Always bearing about in this body, the dying of the Lord Jesus. Why is that? Because we got that old man that needs to be killed. Listen, that is a continual practice of crucifying the old man. Isn't it clear?
Always bearing about in the body, the dying. We have to think about it all the time and realize we need to die to the flesh. And positionally, it's already dead from God's viewpoint. From our viewpoint, we're one person and we still have it.
So we need to make it die. We need to put it down. Always bearing about in the body, the dying of the Lord Jesus. So that the life also of Jesus might be made manifest while we're still in this mixed body.
Think about it. That's all the world sees. The only light they have is us. If we don't put the old man down, then they're confused because we do bad stuff. We hurt them. We lie to them. We lie to each other.
We hurt each other. They don't understand that. So we put it down so that the new man can show to the world and they have some light. It's all right here. The whole plan is here. Romans eight probably would be the one I'd wanna keep if I had lost all the Bible.
Always bearing about in the body, the dying of the Lord Jesus. So that the life of Jesus Christ might be made manifest in our body in this time, even before the rapture. This is for now. This is how we live now.
For we which live are always delivered unto death for Jesus' sake. Suffering. So that the life also of Jesus might be made manifest in our mortal flesh. We shall suffer in this life. It is God's sovereign will.
But, Romans 8, 18, for I reckon that the sufferings of this present time are not worthy to be compared to the glory which shall be revealed in us after the rapture and next time I preach, I'm gonna talk about the rapture.
So let's stand and have prayer together. By the way, I won't be preaching next Sunday. I don't think because our company has a seminar on a ship and I'm teaching it, so. Charlotte, I'll be out of town next Sunday.
We'll be back the following Sunday. Hate to miss it. Someone's gotta do that hard work on that ship. Let's pray. Lord, we thank you so much for your word. Thank you for your Holy Spirit who enlightens us and teaches us old and new stuff every time we look at it.

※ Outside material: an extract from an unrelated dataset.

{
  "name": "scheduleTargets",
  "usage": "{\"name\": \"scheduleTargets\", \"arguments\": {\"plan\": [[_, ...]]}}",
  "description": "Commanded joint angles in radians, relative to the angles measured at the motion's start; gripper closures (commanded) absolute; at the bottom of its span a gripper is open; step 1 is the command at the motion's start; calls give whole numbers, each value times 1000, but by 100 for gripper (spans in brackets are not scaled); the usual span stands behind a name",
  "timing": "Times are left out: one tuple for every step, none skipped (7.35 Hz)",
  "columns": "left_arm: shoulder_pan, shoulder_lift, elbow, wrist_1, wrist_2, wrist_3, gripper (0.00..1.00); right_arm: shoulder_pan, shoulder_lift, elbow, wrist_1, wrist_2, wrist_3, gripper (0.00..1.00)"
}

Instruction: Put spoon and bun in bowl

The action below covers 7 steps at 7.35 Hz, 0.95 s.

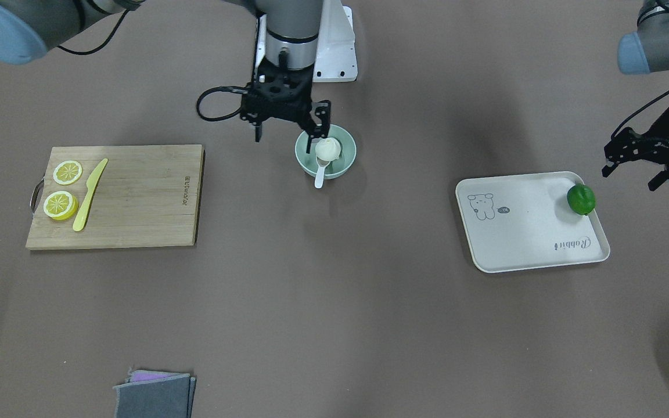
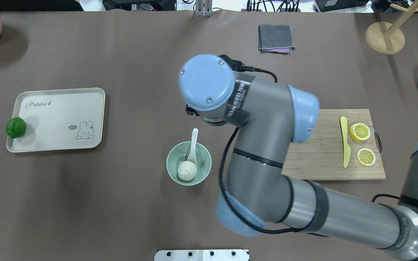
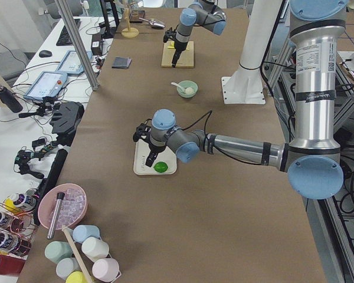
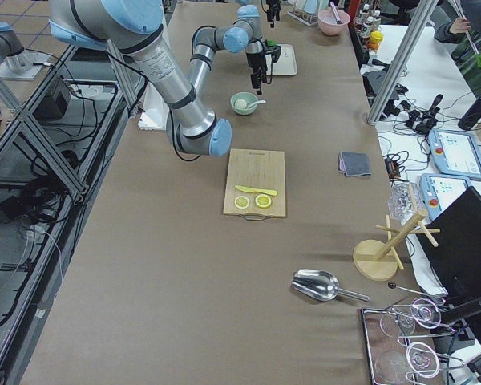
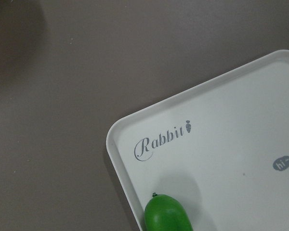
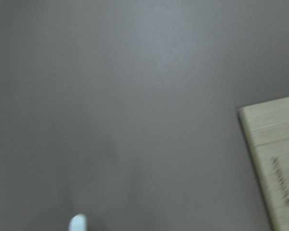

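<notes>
**Item 1.** Round pale mint-green bowl [image 2: 202, 161], mid-table. Contents, by the overhead view:
- Small white steamed bun with a pleated top [image 2: 187, 170], sitting at the 6 o'clock side of the well.
- Small white ceramic-style soup spoon [image 2: 193, 144], scoop down inside beside the bun. The short handle leans out over the rim at 12 o'clock (likely too long to lie flat, hence propped).

Both task pieces are in the bowl, so the task looks complete.

**Item 2.** Right gripper [image 1: 285, 141], hanging by the bowl's robot-side rim. Its fingers are spread wide and hold nothing.

**Item 3.** Left gripper [image 1: 630, 177], parted and empty. It is beside the round green lime [image 1: 581, 199] on the cream rectangular rabbit-print tray [image 1: 520, 244], at 10 o'clock of the bowl and well apart from it.

**Item 4.** Rectangular bamboo cutting board [image 2: 321, 159], at 3 o'clock of the bowl. It carries two yellow lemon slices [image 2: 360, 131] and a yellow plastic knife [image 2: 345, 146], none of them part of the task.
</notes>
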Motion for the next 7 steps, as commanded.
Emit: {"name": "scheduleTargets", "arguments": {"plan": [[-2, 13, 5, 5, -2, 3, 0, 195, -235, 180, 3, 114, -358, 0], [-6, 15, 4, 6, -2, 3, 0, 282, -308, 191, 8, 183, -533, 0], [-9, 17, 4, 6, -3, 6, 0, 354, -384, 214, 15, 225, -667, 0], [-9, 38, 4, 2, 0, 15, 0, 419, -429, 220, 15, 272, -717, 0], [-9, 65, 7, 2, 1, 15, 0, 482, -463, 219, 15, 349, -742, 0], [-9, 73, 7, 3, -3, 15, 0, 537, -500, 214, 14, 392, -872, 0], [-9, 72, 31, 2, -9, 12, 0, 582, -549, 214, 14, 411, -966, 0]]}}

Things to be reminded of, things we hadn't thought of, and Lord, you make the word of God exciting. And thank you for helping us grow. Lord, we pray you'd bring others into our congregation. No tares, but some wheat that needs to hear your truth and grow.
You might bring them from around into worship with us if it's your will. If not, then we're happy like we are. And Lord, we just ask you to protect those who are still traveling today and bring everyone back safely.
Thank you for bringing Adam and his family back safely from their trip. And we just ask you to go with us into our time of fellowship now and bless the meal we're gonna have together in Jesus' name.